Toxicity Prediction by Multimodal Deep Learning
This work addresses the problem of low prediction accuracy in toxicity modeling for chemical safety assessment, representing an incremental improvement over existing deep learning approaches.
The paper tackled toxicity prediction for chemical compounds by proposing a multimodal deep learning method that uses multiple data representations and neural network types, achieving significantly better accuracy than state-of-the-art methods on a standard benchmark.

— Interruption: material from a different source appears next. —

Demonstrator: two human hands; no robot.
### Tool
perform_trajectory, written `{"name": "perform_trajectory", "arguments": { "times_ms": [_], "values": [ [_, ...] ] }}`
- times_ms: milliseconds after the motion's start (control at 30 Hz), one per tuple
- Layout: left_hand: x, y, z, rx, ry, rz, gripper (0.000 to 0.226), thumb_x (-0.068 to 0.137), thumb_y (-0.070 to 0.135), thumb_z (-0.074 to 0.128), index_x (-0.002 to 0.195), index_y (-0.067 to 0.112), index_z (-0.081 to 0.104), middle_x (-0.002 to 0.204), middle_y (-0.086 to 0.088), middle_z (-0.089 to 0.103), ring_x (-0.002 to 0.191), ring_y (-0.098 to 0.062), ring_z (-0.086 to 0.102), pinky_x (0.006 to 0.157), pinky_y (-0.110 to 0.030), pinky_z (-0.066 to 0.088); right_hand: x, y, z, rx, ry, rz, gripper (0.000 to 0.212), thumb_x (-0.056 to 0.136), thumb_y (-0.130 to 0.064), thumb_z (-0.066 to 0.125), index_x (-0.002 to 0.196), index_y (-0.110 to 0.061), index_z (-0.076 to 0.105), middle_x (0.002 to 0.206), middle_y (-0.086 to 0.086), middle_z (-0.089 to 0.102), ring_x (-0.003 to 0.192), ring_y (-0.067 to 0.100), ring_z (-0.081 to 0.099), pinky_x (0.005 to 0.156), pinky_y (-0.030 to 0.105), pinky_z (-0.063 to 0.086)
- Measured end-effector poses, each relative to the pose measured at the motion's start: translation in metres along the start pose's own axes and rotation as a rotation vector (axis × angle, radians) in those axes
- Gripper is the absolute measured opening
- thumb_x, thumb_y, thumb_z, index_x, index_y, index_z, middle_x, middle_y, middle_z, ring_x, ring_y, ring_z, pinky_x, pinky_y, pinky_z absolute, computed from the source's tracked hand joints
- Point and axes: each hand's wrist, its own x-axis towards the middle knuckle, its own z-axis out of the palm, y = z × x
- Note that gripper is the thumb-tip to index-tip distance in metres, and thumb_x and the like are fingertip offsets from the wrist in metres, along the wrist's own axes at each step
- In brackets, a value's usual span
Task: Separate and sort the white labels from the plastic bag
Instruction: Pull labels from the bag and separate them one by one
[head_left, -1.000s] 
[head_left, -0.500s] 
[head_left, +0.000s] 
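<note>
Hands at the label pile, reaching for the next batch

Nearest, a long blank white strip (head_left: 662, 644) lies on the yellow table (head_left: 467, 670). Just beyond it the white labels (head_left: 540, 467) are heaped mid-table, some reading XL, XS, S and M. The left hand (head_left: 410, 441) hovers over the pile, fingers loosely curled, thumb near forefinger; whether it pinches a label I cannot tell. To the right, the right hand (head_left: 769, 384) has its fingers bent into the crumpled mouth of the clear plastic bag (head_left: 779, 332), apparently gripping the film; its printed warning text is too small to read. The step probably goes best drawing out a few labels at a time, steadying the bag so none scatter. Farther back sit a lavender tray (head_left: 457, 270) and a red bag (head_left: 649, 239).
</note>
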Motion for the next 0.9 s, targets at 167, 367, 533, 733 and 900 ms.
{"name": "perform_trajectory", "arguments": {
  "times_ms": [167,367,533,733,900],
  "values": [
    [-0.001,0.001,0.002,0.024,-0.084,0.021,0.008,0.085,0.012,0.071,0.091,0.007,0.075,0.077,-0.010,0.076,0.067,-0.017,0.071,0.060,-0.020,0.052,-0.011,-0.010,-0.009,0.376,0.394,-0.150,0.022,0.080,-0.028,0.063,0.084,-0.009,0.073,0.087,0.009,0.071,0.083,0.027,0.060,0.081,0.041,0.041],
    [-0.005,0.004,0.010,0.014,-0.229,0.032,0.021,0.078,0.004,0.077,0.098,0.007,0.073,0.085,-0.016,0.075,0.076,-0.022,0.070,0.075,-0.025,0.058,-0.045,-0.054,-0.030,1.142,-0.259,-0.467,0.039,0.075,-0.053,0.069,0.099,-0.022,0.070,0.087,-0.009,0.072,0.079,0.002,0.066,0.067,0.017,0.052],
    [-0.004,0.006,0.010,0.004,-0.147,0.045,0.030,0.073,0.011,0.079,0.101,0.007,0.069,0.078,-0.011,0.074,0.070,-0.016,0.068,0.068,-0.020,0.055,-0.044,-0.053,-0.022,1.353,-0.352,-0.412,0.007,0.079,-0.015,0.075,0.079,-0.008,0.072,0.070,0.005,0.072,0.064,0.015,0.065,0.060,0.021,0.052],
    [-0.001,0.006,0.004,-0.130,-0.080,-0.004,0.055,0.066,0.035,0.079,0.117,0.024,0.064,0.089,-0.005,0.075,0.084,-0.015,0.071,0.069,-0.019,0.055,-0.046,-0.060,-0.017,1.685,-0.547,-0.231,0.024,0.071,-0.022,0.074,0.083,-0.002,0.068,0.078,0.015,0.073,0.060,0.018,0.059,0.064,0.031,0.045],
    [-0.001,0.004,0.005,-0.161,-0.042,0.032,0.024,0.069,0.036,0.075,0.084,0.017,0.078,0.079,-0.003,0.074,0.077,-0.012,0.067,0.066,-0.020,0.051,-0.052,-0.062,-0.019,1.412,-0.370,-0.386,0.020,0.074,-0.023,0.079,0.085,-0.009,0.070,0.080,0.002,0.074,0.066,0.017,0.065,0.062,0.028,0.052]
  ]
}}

Prediction of toxicity levels of chemical compounds is an important issue in Quantitative Structure-Activity Relationship (QSAR) modeling. Although toxicity prediction has achieved significant progress in recent times through deep learning, prediction accuracy levels obtained by even very recent methods are not yet very high. We propose a multimodal deep learning method using multiple heterogeneous neural network types and data representations. We represent chemical compounds by strings, images, and numerical features. We train fully connected, convolutional, and recurrent neural networks and their ensembles. Each data representation or neural network type has its own strengths and weaknesses. Our motivation is to obtain a collective performance that could go beyond individual performance of each data representation or each neural network type. On a standard toxicity benchmark, our proposed method obtains significantly better accuracy levels than that by the state-of-the-art toxicity prediction methods.